> [WHAT TO DO]:
An exact copy of every entry is needed, without any of the pictures.

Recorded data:

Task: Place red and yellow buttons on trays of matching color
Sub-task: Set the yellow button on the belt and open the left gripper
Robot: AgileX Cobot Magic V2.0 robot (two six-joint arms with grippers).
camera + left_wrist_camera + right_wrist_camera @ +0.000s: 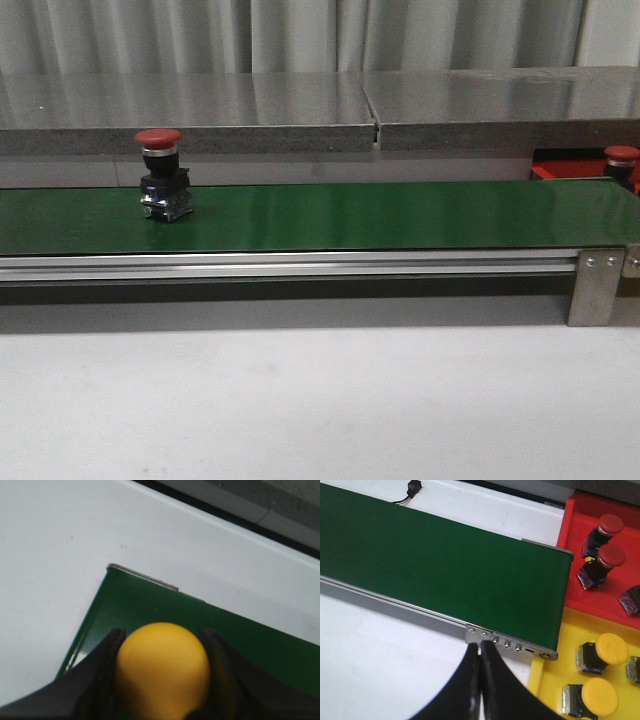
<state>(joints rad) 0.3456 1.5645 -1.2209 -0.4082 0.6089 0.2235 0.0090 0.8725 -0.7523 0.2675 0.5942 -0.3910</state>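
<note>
A red button (160, 175) stands upright on the green belt (380, 215), toward its left end. In the left wrist view my left gripper (162, 631) is shut on a yellow button (162, 672), its domed cap pinched between both black fingers above the belt's end (150, 605). My right gripper (479, 650) is shut with nothing in it, hovering by the belt's front rail. Beyond the belt's right end lie a red tray (570, 525) holding red buttons (611, 556) and a yellow tray (555, 680) holding yellow buttons (612, 647). Neither gripper shows in the front view.
The belt's aluminium rail and end bracket (596, 285) run along its front edge. A grey stone ledge (250, 105) stands behind the belt. White tabletop (300, 400) spreads in front. A small black connector with a cable (413, 489) lies behind the belt.
</note>
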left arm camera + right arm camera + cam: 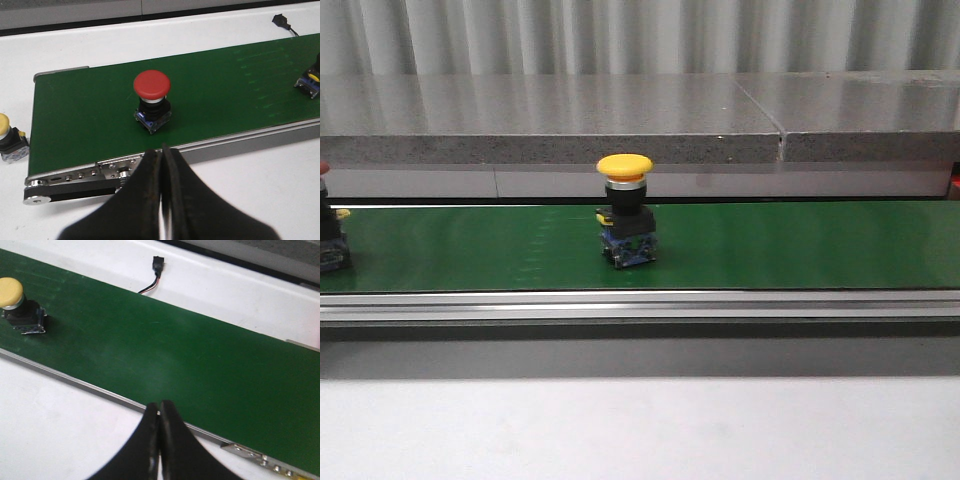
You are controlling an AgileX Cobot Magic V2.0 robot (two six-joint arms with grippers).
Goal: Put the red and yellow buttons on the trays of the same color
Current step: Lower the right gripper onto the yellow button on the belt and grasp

> [EXERCISE SOLUTION]:
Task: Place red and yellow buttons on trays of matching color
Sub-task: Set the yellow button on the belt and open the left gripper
Robot: AgileX Cobot Magic V2.0 robot (two six-joint arms with grippers).
camera + left_wrist_camera + right_wrist_camera @ +0.000s: 
<state>(joints rad) 0.3456 1.5645 -1.2209 -0.4082 0.6089 0.2235 0.0090 0.8725 -0.7523 0.2675 0.5942 -0.3910</state>
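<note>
A red button (160, 175) stands upright on the green belt (380, 215), toward its left end. In the left wrist view my left gripper (162, 631) is shut on a yellow button (162, 672), its domed cap pinched between both black fingers above the belt's end (150, 605). My right gripper (479, 650) is shut with nothing in it, hovering by the belt's front rail. Beyond the belt's right end lie a red tray (570, 525) holding red buttons (611, 556) and a yellow tray (555, 680) holding yellow buttons (612, 647). Neither gripper shows in the front view.
The belt's aluminium rail and end bracket (596, 285) run along its front edge. A grey stone ledge (250, 105) stands behind the belt. White tabletop (300, 400) spreads in front. A small black connector with a cable (413, 489) lies behind the belt.
</note>
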left arm camera + right arm camera + cam: 
You are controlling an AgileX Cobot Magic V2.0 robot (two six-joint arms with grippers).
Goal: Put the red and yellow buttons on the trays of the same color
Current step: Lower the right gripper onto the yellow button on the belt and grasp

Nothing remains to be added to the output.